What you will do: Needed from the data below: every line from the one with "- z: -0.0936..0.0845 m" up to and including the one with "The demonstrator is", repeated exactly and with nothing else.
-------
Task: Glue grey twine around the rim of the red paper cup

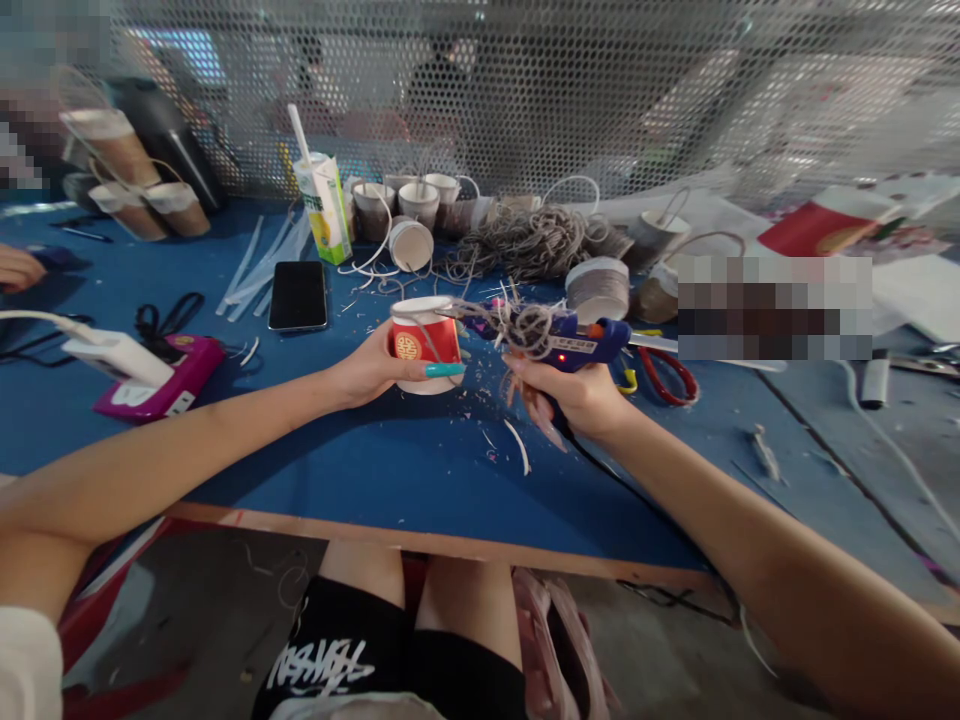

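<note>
While hands (366, 372) are apart, the cup (424, 342) lies between.

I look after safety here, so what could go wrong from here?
The glue gun has its light on and its tip by the cup, near the left hand, so a burn is possible. Strands tangled around the gun's front might catch glue. Its cord, running over the edge of the table, could snag.
</note>
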`<action>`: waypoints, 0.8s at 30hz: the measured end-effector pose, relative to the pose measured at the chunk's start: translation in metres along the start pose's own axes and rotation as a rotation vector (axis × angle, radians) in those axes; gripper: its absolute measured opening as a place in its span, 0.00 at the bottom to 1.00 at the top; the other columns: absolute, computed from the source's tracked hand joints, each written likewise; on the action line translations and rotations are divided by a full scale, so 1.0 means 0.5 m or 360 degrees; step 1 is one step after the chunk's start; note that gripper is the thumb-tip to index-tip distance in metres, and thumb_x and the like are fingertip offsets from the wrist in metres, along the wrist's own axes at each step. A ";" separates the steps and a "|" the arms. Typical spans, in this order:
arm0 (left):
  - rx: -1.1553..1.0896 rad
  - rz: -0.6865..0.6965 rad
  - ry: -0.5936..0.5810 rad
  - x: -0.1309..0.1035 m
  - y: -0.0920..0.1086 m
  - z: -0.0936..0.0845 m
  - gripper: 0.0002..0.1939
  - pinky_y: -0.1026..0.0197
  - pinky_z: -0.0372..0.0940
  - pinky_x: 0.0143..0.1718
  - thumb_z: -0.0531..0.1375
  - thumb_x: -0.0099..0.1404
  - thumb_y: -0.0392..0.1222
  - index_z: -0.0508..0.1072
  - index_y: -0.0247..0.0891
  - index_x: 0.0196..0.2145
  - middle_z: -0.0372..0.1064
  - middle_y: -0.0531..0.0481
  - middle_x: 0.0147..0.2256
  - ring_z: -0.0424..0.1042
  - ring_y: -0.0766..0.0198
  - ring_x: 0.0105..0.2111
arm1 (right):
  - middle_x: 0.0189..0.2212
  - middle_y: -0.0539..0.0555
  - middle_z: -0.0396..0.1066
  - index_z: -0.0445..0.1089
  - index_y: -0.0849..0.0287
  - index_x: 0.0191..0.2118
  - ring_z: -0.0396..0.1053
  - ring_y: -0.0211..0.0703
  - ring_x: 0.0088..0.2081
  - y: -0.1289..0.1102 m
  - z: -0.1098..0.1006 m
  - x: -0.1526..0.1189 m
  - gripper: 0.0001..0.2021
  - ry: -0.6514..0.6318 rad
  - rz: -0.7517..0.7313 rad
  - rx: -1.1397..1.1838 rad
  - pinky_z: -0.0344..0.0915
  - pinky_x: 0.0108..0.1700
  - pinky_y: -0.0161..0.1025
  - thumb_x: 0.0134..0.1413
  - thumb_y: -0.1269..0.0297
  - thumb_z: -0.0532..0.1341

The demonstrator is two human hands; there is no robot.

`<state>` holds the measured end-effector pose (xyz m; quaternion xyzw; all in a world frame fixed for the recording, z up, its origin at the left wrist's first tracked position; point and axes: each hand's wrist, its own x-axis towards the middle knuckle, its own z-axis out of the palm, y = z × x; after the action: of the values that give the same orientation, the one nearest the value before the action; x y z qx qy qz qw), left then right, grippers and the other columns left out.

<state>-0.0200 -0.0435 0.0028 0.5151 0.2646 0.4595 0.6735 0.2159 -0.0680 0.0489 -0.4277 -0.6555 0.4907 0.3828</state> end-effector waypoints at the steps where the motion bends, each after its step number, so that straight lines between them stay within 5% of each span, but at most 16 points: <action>1: 0.0000 -0.0002 -0.0001 0.000 0.000 0.000 0.31 0.51 0.72 0.51 0.79 0.41 0.42 0.75 0.38 0.43 0.80 0.47 0.41 0.80 0.55 0.43 | 0.05 0.48 0.57 0.62 0.56 0.09 0.57 0.33 0.09 0.000 0.000 -0.001 0.23 0.0015 0.0004 0.0004 0.57 0.16 0.36 0.51 0.60 0.64; 24: 0.0015 0.0075 -0.0080 0.000 0.002 0.000 0.32 0.50 0.73 0.50 0.78 0.43 0.44 0.75 0.38 0.46 0.80 0.46 0.42 0.80 0.53 0.43 | 0.05 0.48 0.55 0.60 0.55 0.09 0.56 0.34 0.09 -0.002 0.001 -0.002 0.23 0.0035 0.0017 -0.0014 0.54 0.14 0.34 0.50 0.59 0.64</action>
<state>-0.0202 -0.0437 0.0038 0.5358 0.2374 0.4608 0.6665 0.2155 -0.0692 0.0496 -0.4382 -0.6512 0.4851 0.3854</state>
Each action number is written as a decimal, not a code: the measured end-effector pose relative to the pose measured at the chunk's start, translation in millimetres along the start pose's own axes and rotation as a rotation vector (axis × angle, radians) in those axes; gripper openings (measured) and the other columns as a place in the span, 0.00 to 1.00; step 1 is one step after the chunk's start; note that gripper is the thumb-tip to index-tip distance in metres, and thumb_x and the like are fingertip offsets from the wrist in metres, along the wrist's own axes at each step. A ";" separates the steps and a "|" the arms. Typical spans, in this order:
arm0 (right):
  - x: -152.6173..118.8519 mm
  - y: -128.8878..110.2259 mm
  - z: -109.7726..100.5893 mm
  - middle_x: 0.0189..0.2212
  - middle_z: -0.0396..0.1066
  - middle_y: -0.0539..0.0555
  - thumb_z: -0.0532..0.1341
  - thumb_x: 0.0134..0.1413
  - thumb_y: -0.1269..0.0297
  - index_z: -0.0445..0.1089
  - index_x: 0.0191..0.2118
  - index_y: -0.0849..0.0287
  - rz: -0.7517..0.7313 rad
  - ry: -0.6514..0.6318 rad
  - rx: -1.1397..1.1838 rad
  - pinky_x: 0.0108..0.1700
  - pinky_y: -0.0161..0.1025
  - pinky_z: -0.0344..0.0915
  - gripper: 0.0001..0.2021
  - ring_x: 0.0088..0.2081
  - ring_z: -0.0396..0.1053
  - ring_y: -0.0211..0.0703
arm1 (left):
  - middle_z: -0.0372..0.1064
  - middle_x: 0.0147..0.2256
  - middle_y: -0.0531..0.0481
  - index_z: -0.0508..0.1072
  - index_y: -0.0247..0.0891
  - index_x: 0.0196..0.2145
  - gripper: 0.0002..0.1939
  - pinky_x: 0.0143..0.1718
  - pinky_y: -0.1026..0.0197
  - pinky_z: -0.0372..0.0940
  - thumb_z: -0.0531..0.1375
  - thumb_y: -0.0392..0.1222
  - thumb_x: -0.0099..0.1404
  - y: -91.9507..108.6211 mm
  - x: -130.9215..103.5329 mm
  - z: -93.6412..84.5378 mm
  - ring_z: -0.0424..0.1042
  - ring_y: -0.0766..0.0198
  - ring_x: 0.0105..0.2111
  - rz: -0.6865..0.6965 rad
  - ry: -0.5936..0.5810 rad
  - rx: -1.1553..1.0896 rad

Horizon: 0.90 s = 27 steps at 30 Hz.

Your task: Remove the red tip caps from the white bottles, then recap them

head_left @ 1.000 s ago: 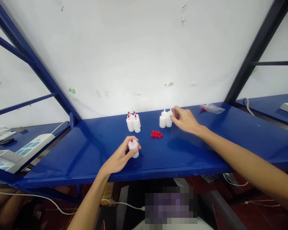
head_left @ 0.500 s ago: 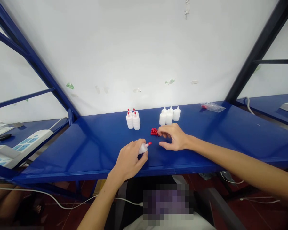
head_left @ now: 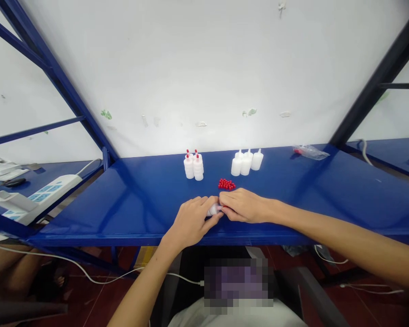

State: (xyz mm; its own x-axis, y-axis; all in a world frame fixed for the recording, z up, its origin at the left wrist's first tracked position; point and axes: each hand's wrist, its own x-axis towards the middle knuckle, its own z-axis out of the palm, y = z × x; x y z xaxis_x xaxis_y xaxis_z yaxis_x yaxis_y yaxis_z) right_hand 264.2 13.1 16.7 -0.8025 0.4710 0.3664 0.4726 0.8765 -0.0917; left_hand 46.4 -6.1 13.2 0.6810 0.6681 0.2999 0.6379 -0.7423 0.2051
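My left hand (head_left: pixel 190 220) is wrapped round a small white squeeze bottle (head_left: pixel 212 210), tilted so that its nozzle points right. At the nozzle, my right hand (head_left: pixel 243 205) pinches the red cap (head_left: pixel 225 207), mostly covered by the fingers. Just beyond both hands lies a cluster of loose red caps (head_left: pixel 226 184). Behind them on the left, several white bottles with red tips (head_left: pixel 198 169) stand upright close together. Several more white bottles with bare nozzles (head_left: pixel 245 164) stand to the right.
The blue table (head_left: pixel 150 195) runs up to a white wall, with blue frame posts on both sides. A clear plastic bag (head_left: pixel 310 152) with something red in it lies at the back right. A power strip (head_left: pixel 46 193) sits at the left. Another person's legs (head_left: pixel 12 263) show below.
My right hand has come from beside the loose caps to the bottle's nozzle and closed on its red cap. My left hand still holds the bottle. The view has shifted slightly.
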 end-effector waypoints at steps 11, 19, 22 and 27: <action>-9.4 27.2 -17.4 0.19 0.48 0.45 0.41 0.69 0.52 0.47 0.24 0.54 0.334 0.206 0.477 0.26 0.36 0.49 0.21 0.22 0.48 0.35 | 0.71 0.39 0.50 0.68 0.42 0.44 0.13 0.39 0.59 0.60 0.49 0.50 0.73 -8.6 -2.9 1.4 0.70 0.59 0.38 -0.167 0.103 -0.077; -22.8 60.2 -28.2 0.23 0.64 0.50 0.52 0.61 0.63 0.57 0.27 0.57 0.492 -0.210 0.072 0.31 0.38 0.51 0.11 0.26 0.59 0.39 | 0.71 0.36 0.51 0.74 0.41 0.37 0.14 0.45 0.55 0.58 0.58 0.55 0.66 -12.5 2.4 -1.2 0.68 0.59 0.38 -0.192 0.127 -0.284; -21.9 60.4 -22.8 0.24 0.66 0.51 0.55 0.58 0.62 0.60 0.29 0.57 0.528 -0.254 0.056 0.30 0.37 0.51 0.08 0.27 0.61 0.40 | 0.73 0.34 0.51 0.75 0.40 0.37 0.16 0.44 0.55 0.58 0.58 0.56 0.66 -12.5 3.6 -2.7 0.69 0.58 0.36 -0.256 0.161 -0.335; -22.4 62.0 -25.9 0.22 0.65 0.49 0.57 0.54 0.61 0.64 0.30 0.57 0.541 -0.249 0.124 0.29 0.36 0.52 0.06 0.26 0.61 0.39 | 0.74 0.34 0.50 0.74 0.39 0.39 0.20 0.37 0.59 0.60 0.53 0.58 0.69 -10.2 2.8 -3.5 0.70 0.59 0.33 -0.275 0.107 -0.404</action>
State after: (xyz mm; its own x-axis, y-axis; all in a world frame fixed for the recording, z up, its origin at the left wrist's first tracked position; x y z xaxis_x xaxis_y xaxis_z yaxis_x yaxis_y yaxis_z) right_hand 320.9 54.3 26.8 -0.5282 0.8490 0.0110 0.8034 0.5040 -0.3171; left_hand 40.6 3.1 15.3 0.4525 0.8487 0.2737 0.5839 -0.5140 0.6283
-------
Solved exercise:
  - z: -0.0936..0.0845 m
  - gripper: 0.0002..0.1939
  - pinky_y: -0.1026..0.0197
  - pinky_z: -0.0372..0.0940
  - pinky_x: 0.0143..0.1718
  - thumb_z: -0.0531..0.1375
  - thumb_x: -0.0099..0.1404
  - thumb_y: -0.0392..0.1222
  - index_z: -0.0508..0.1072
  - index_y: -0.0247..0.0891
  - index_x: 0.0196..0.2145
  - middle_z: -0.0372..0.1064
  - middle_y: -0.0531..0.0481
  - middle_x: 0.0147..0.2256
  - ring_z: -0.0424..0.1042
  - ring_y: -0.0766..0.0198
  - ring_x: 0.0105..0.2111
arm1 (right):
  - middle_x: 0.0189..0.2212
  - middle_y: -0.0539..0.0555
  - middle_z: -0.0396..0.1066
  - index_z: -0.0445..0.1089
  - index_y: -0.0849..0.0287
  - index_x: 0.0191..0.2118
  - ring_z: -0.0396..0.1053
  - ring_y: -0.0211..0.0703
  - ring_x: 0.0088..0.2081
  - y: -0.1289..0.1102 m
  - z: -0.1098..0.1006 m
  - x: -0.1526..0.1189 m
  - gripper: 0.0001..0.2021
  - ry: -0.6514..0.6318 rad
  - rz: -0.7517..0.7313 rad
  - rx: -1.1397..1.1838 rad
  - pinky_z: -0.0344..0.0915
  - pinky_x: 0.0108..0.1700
  - pinky_y: -0.0161..0.1025
  - thumb_x: 0.0134..0.1413
  - thumb_y: -0.1269..0.0297
  - thumb_z: -0.0532..0.1341

The demonstrator is two human hands; there is no robot.

The output is complete.